Atualizado: há 5 dias

Enquanto casas de apostas legalizadas são proibidas de aceitar cartão de crédito para depósitos — por motivos óbvios de proteção ao consumidor — os bancos brasileiros parecem ter encontrado um atalho conveniente: o chamado Pix no crédito.



Essa função, disponível em praticamente todos os grandes bancos e fintechs, permite que o cliente realize um Pix mesmo sem saldo, jogando a operação direto para a fatura do cartão. O que antes era proibido por via direta, agora volta pela porta dos fundos. E o pior: com apoio publicitário em pleno horário nobre.


Imagem ilustrativa de homem assistindo à TV enquanto segura um celular com aplicativo bancário, entre anúncios de apostas e crédito.
Imagem ilustrativa de homem assistindo à TV enquanto segura um celular com aplicativo bancário, entre anúncios de apostas e crédito.

Crédito disfarçado de Pix: a propaganda bancária no meio do jogo


A denúncia foi feita publicamente por Rafael Ávila, coordenador do projeto SOS Jogador, em uma publicação no LinkedIn após assistir aos jogos da Copa do Mundo de Clubes.


Enquanto o intervalo das partidas exibia propagandas de casas de apostas exaltando a velocidade dos depósitos por Pix, uma outra peça se destacou — e revoltou quem acompanha de perto os impactos do vício em jogo.


Era o anúncio de um banco promovendo abertamente o uso do Pix no crédito, com a seguinte chamada:


“Se não tem dinheiro agora, faça Pix no crédito.”

A mensagem não parece ter sido colocada ali por acaso. O mesmo intervalo comercial reunia várias campanhas de operadoras de aposta. Para o apostador vulnerável — especialmente os jogadores impulsivos ou compulsivos —, a sequência publicitária é um gatilho: continue apostando, mesmo sem saldo. A dívida vem depois.


Os bancos sabem o que estão fazendo


O uso do Pix no crédito para abastecer contas de apostas não é acidente — é estratégia.
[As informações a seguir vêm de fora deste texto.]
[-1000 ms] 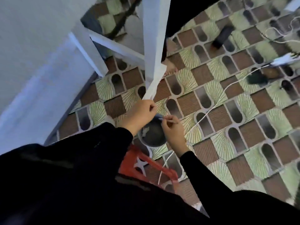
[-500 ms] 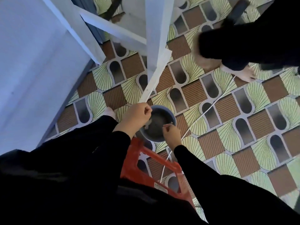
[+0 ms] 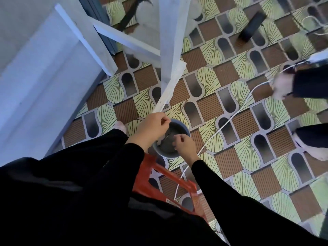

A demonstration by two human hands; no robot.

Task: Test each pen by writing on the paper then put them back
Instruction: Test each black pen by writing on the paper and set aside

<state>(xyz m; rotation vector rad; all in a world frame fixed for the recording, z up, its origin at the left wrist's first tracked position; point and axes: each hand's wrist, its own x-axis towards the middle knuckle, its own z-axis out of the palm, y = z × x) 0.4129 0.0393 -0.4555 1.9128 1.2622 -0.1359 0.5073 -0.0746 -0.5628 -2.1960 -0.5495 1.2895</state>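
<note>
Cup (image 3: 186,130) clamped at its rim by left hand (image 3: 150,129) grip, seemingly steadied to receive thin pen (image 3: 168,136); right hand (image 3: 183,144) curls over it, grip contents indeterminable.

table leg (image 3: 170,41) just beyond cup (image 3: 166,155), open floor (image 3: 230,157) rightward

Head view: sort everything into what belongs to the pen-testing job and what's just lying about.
Job: blue cup; left hand gripping its rim; right hand over it; thin pen inside.
Lying about: red stool; white cable; black object on the floor; white table legs.
</note>
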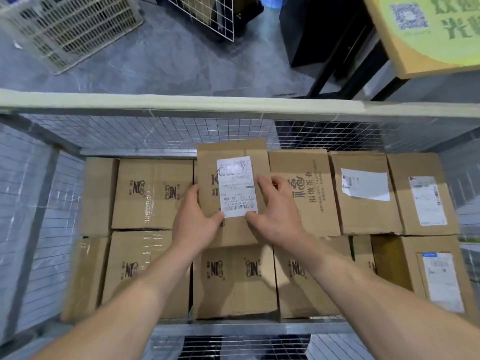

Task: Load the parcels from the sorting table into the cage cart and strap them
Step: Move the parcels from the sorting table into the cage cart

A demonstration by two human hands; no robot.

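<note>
Left hand (193, 222) and right hand (275, 214) each clasp a side of a labelled parcel (233, 152), thumbs on top, over packed boxes (153, 193) mid-far in the cage cart (181, 105); seemingly unseated, it could tip when released

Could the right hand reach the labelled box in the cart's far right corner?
Probably, once it lets go. The right hand grips the parcel, but the corner box lies uncovered in the top layer, with nothing over it.
</note>
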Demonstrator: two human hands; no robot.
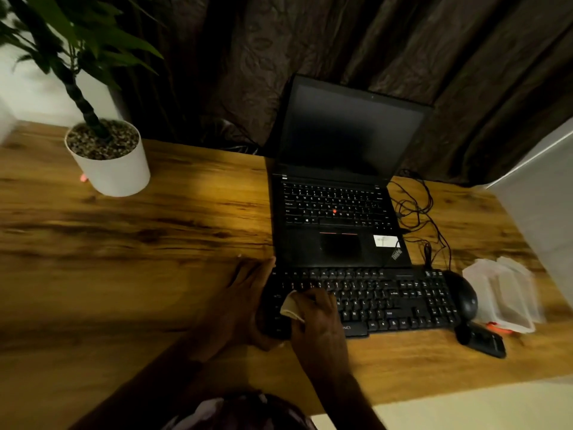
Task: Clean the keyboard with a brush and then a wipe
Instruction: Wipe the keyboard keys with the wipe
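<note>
Wiping stage, by the look of it: the right hand (313, 318) pinches a folded pale wipe (291, 307) and presses it on the left keys of the black keyboard (387, 299), which lies near the table's (155, 243) near edge; the left hand (245, 293), fingers spread and fairly straight, braces the keyboard's left end; sensible plan: light pressure, row by row, rightward; open table lies left; the laptop (338, 243) crowds the far row; the mouse (463, 297) sits just beside the right end, cables (415, 209) beyond.
</note>
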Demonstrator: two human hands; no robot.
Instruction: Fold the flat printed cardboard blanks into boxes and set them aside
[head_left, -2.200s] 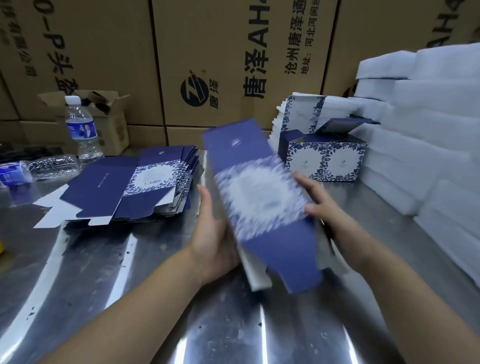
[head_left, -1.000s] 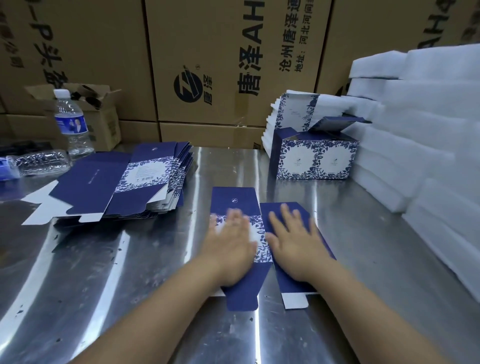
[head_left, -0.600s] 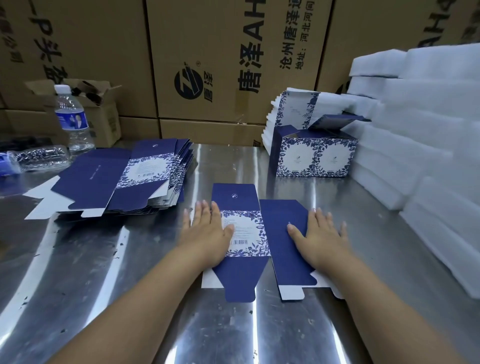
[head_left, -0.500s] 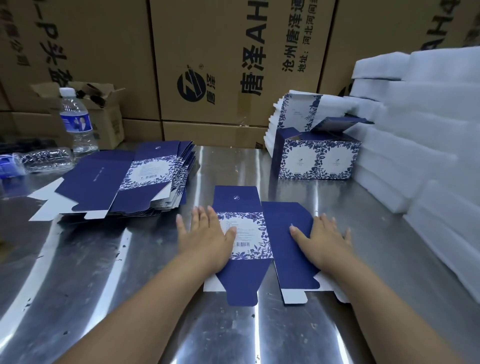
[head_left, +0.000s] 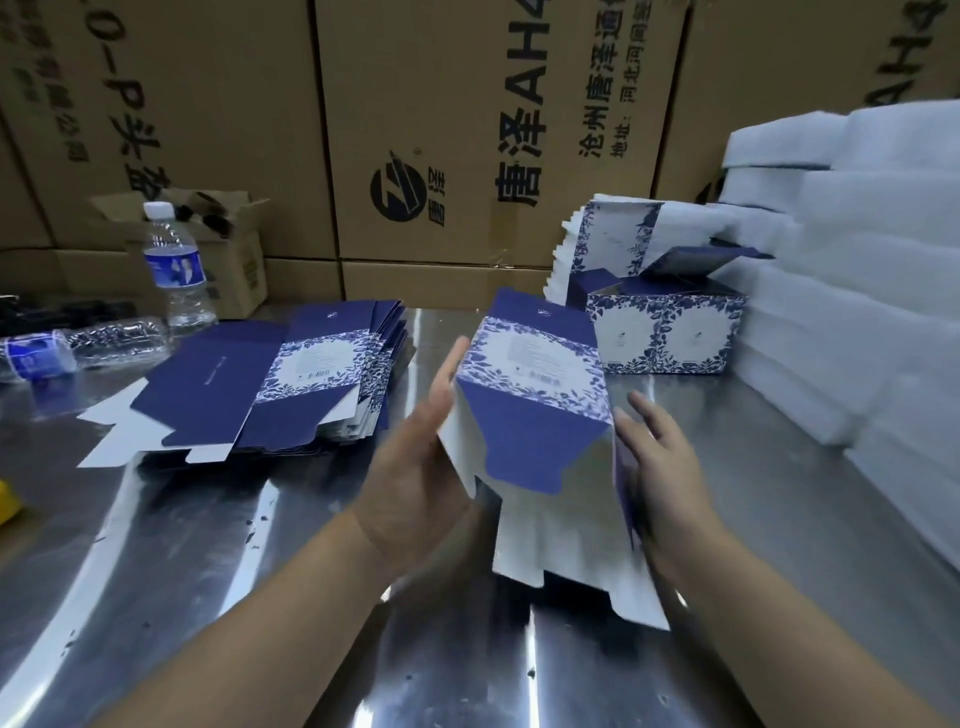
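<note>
cardboard blank (head_left: 535, 415): thin printed card, navy outside with a band of blue-and-white leaf pattern and a barcode, plain white inside. we find it raised above the table (head_left: 208, 571) and half opened into a tube, its flaps hanging loose toward us. the lowest white flaps are blurred, so we cannot tell whether they touch the table.

left hand (head_left: 415, 467): palm flat against the blank's left white flap, fingers straight and together, not curled round it.

right hand (head_left: 660, 467): fingers straight and slightly spread, laid along the right panel. the blank sits pressed between the two palms.

table: polished sheet metal with streaky reflections and small dark specks.

stack of flat blanks (head_left: 291, 395): the same navy card, fanned out to the left of the hands, with white tabs jutting at the near edge.

folded box (head_left: 665, 332): rectangular, leaf-patterned with two white ovals, navy lid flap raised. its left corner is hidden behind the held blank.

printed sheets (head_left: 608, 239): an upright pile behind the box, white with blue leaf borders.

foam slabs (head_left: 857, 260): white and soft-edged, tiered along the right side.

water bottle (head_left: 174, 270): clear ribbed plastic with a white cap and blue label, standing upright at far left. we note a second bottle (head_left: 78, 348) lying on its side near it.

small open carton (head_left: 228, 244): brown corrugated, behind the upright bottle.

large cartons (head_left: 441, 130): a brown wall of them behind the table, printed in black.
</note>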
A prática já vinha sendo alertada por entidades de apoio a jogadores com transtorno do jogo desde o fim de 2023. Mesmo com a proibição explícita de depósitos por cartão de crédito em casas reguladas, os apostadores continuam acessando o crédito por meio dessa função oferecida diretamente pelos bancos.
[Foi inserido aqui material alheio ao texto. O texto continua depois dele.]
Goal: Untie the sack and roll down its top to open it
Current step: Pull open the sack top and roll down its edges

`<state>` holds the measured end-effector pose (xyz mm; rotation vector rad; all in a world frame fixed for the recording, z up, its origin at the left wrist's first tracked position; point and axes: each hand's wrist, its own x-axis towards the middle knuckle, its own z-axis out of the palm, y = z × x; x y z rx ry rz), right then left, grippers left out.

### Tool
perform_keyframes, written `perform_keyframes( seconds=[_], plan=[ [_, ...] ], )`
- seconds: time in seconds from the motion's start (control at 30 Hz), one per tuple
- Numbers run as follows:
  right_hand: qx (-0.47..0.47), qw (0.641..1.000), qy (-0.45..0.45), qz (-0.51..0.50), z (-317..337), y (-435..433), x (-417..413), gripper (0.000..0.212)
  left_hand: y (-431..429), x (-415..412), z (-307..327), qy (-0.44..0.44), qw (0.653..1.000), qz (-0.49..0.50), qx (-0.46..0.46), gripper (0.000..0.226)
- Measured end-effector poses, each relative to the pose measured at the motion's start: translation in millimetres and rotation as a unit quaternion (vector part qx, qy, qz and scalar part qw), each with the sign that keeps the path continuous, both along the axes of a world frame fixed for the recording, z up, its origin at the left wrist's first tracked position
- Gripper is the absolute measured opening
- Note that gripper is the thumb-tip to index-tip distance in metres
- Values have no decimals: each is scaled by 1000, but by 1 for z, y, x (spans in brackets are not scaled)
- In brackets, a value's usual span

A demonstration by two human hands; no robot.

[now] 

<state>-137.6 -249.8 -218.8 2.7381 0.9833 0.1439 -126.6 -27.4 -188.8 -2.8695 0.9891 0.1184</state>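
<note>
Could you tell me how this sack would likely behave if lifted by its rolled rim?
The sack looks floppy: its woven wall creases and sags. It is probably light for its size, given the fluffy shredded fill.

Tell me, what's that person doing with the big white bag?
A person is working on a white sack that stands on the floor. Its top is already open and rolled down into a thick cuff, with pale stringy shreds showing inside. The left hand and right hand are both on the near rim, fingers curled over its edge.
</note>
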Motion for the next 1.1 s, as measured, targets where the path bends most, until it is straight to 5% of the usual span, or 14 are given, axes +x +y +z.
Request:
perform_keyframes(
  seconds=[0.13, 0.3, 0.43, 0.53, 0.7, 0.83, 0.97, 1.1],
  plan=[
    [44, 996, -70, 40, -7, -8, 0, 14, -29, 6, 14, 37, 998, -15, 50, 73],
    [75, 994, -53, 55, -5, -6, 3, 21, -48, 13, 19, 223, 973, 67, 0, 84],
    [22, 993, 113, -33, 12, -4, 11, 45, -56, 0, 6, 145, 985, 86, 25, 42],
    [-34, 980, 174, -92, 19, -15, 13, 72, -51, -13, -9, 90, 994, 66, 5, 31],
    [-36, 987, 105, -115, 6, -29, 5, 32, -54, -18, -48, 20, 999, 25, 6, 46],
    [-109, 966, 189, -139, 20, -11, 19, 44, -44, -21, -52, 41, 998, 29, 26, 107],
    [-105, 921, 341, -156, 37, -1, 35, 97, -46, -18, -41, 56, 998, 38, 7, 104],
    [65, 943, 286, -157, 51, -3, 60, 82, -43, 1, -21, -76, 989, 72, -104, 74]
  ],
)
A engenharia é simples: o jogador solicita um Pix para a casa de apostas usando o limite do cartão. O banco executa a operação como se fosse um pagamento à vista — mas cobra tudo na fatura. Para o sistema de pagamento da operadora, é só mais um Pix comum. Não há como rastrear a origem real do dinheiro. Não há bloqueio possível por parte das casas. O buraco é anterior — e institucional.


Mais grave ainda: são os próprios bancos que pressionaram para que a regulamentação banisse o uso direto do cartão nas bets, sob o argumento de responsabilidade. Agora, são essas mesmas instituições que oferecem — e anunciam — a alternativa camuflada.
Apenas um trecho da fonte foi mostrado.